Enberg, long recognized as one of the most beloved and versatile sports broadcasters of his era, died Thursday at age 82. The hall-of-fame play-by-play man won a trophy case worth of awards during his six-decade play-by-play career during which he called everything from Wimbledon, to the Super Bowl, to the Final Four, to the Olympics.

“Oh My!” will forever be the phrase Enberg is best known for because he used it so often. He would throw it out anytime that anything significant happened in a game as a way of expressing enthusiasm, surprise or disappointment.

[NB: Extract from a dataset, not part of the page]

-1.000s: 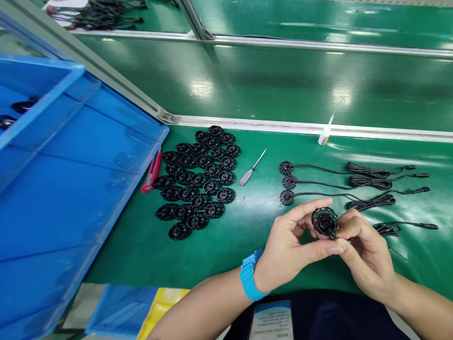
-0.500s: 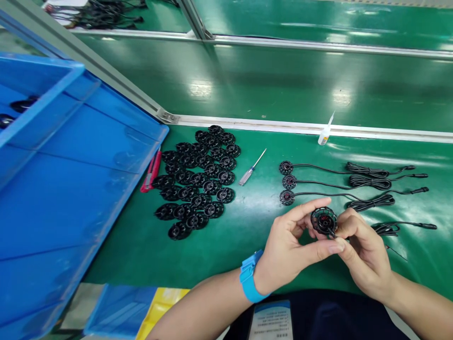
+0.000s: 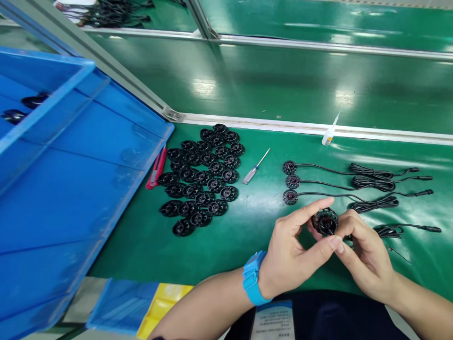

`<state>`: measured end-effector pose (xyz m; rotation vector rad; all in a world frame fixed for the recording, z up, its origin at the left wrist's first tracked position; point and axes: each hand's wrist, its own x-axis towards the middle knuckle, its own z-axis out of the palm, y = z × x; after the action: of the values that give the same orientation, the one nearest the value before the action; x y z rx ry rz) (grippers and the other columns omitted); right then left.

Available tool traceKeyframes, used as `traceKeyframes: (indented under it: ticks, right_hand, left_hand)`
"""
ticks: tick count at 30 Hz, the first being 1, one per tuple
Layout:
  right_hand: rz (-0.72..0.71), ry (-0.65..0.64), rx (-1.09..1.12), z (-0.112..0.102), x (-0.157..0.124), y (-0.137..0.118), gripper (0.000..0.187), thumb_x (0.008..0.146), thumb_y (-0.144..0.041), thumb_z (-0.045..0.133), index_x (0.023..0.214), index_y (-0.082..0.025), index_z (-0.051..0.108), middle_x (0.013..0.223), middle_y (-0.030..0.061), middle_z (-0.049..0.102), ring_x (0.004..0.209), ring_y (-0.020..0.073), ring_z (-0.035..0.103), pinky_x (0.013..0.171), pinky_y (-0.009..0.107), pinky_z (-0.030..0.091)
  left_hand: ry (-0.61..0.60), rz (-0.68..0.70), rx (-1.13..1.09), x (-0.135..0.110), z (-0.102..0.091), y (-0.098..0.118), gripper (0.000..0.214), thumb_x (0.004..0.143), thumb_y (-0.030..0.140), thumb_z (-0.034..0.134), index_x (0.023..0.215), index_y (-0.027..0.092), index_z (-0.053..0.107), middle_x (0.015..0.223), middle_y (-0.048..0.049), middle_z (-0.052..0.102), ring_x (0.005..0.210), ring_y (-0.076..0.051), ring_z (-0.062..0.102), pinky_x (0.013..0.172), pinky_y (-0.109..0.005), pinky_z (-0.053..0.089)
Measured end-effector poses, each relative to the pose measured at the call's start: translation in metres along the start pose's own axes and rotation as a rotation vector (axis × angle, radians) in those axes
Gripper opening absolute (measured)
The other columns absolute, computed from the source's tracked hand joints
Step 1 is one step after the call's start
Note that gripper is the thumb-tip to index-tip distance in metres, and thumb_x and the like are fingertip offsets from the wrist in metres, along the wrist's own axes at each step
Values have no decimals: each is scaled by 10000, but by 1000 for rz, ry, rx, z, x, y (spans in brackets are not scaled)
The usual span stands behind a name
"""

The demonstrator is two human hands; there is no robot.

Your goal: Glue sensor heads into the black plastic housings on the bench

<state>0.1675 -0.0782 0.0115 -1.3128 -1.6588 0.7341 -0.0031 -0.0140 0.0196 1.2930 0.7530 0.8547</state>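
Note:
Between both hands I hold a black round slotted disc (image 3: 324,221) with a dark reddish centre, tilted toward me above the mat. My left hand (image 3: 295,245), with a blue wrist strap (image 3: 253,277), pinches its rim between thumb and fingers. My right hand (image 3: 366,257) is closed at the disc's lower right edge, on the black cable where it meets the disc; the fingers hide most of that cable. A bundled cable (image 3: 389,231) with a plug end lies just beyond my right hand. Three discs with coiled cables (image 3: 373,183) lie in rows behind my hands.
Many loose black discs (image 3: 203,177) cluster left of centre on the green mat (image 3: 141,245). A screwdriver (image 3: 255,167), a white dropper bottle (image 3: 329,134) and a red-handled tool (image 3: 156,168) lie around. A large blue bin (image 3: 71,189) leans at left; a yellow tray (image 3: 164,302) is below.
The disc has tilted slightly in my fingers, and my left thumb has shifted a little along its lower edge. Both hands keep their hold. The view has moved slightly.

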Motion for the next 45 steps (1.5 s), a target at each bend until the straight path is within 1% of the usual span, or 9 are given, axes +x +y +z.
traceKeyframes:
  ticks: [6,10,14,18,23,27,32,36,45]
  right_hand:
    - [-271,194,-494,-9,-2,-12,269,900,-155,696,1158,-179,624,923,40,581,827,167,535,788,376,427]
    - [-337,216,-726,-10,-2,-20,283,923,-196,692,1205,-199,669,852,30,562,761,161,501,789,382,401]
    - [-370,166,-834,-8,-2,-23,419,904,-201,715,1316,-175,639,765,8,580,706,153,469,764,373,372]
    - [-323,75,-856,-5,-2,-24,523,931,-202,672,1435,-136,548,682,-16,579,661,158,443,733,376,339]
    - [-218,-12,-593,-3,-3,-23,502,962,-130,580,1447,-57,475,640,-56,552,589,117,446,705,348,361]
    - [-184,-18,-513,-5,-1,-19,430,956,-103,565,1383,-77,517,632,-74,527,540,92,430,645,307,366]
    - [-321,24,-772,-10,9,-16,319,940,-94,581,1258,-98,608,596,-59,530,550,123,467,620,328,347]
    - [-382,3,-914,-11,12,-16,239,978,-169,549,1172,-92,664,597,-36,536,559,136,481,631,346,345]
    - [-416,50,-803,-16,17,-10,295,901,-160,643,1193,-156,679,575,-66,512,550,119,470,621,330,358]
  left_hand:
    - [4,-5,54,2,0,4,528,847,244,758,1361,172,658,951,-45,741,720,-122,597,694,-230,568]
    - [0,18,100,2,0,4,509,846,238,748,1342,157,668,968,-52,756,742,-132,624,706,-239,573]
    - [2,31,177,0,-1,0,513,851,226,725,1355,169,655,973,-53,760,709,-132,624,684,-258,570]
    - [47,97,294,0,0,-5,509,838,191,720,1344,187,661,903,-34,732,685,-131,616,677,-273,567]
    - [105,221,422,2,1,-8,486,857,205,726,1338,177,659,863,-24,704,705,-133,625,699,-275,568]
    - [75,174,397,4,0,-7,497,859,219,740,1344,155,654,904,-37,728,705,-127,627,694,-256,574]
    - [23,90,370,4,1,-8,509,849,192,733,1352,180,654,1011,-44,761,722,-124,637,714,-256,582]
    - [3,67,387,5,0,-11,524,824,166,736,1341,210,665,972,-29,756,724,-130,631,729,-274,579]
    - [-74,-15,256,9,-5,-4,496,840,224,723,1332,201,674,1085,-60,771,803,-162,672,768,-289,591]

“Those two words have become my great friends as a broadcaster, describing the total range of athletic emotions,” Enberg wrote in his autobiography.

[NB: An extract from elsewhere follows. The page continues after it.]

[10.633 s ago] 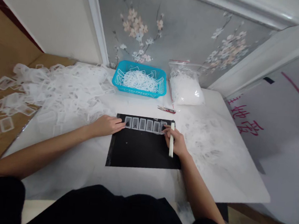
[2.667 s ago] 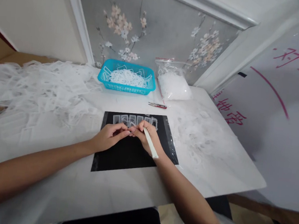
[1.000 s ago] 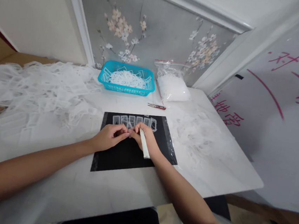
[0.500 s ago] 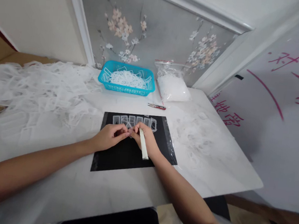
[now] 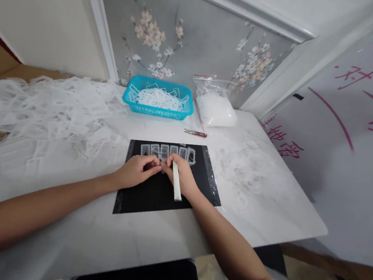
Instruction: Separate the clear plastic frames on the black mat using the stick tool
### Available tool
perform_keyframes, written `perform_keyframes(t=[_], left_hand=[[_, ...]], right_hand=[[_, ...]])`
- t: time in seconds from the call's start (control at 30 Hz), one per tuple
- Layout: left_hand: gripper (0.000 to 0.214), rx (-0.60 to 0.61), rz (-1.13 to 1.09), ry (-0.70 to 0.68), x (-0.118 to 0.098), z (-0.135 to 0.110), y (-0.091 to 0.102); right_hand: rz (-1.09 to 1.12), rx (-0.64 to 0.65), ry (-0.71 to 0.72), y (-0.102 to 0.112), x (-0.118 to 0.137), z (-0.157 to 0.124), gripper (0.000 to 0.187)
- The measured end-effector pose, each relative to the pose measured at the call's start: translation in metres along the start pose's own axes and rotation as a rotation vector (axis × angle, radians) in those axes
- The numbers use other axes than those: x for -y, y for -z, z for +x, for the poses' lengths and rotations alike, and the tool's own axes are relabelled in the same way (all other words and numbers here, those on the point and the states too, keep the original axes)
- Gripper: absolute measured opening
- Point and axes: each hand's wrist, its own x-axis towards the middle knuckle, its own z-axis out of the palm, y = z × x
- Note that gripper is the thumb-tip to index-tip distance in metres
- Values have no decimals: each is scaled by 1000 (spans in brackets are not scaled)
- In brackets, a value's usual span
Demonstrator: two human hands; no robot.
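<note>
My left hand (image 5: pixel 139 170) is closed in a pinch above the black mat (image 5: pixel 144 201). Its fingertips meet those of my right hand (image 5: pixel 183 173), and whatever small piece lies between them is hidden. A pale, flat stick-like tool (image 5: pixel 176 183) is held in my right hand, its blunt end pointing back towards me. What the tool's other end looks like cannot be seen behind the fingers. Just beyond the hands, a row of small translucent rectangular frames (image 5: pixel 174 151) lies along the mat's far edge, partly covered by my fingers.
A large heap of translucent frames (image 5: pixel 51 109) spreads over the table's left side. Behind the mat stand a blue basket (image 5: pixel 158 111) of white pieces and a filled clear bag (image 5: pixel 215 110). Small red-handled snips (image 5: pixel 196 133) lie nearby. Thin clear scraps (image 5: pixel 246 168) cover the right.
The near end of the pale tool has swung slightly left. Both hands stay almost in place, fingertips still together.
</note>
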Motion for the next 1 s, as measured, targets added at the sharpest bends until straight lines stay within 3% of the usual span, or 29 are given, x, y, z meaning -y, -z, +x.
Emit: perform_keyframes(t=[1.0], left_hand=[[30, -1, 20, 16, 0, 1, 0]], right_hand=[[32, -12, -18, 0, -5, 1, 27]])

“At the very least, they serve to call back the television spectator who may have wandered off to the refrigerator. I’ve always tried to use it as an exclamation point, a signal that the play was unique or spectacular enough to warrant the viewer’s return to the TV set.”

“Oh My!” actually got Enberg in trouble early in his tenure as the play-by-play voice of the San Diego Padres from 2009-2016.

Some San Diego fans were unhappy Enberg dropped an “Oh My!” describing a spectacular late-inning catch by Los Angeles Dodgers outfielder Matt Kemp that prevented the Padres from winning a game. Those fans felt Enberg’s trademark “Oh My!” should only have been used if the Padres got a clutch hit or a key home run. and not if the opposing team did the same.

“I was called into the office of management a couple days later and they said, ‘We’re getting some phone calls from Padres fans that you’re a little too friendly for the opposing team,'” Enberg said in December 2014 after being named the Forbes C. Frick award winner for broadcasting excellence.

Thankfully for Enberg, the controversy was short-lived. “Oh My!” remained a staple of his broadcasts until he retired last year.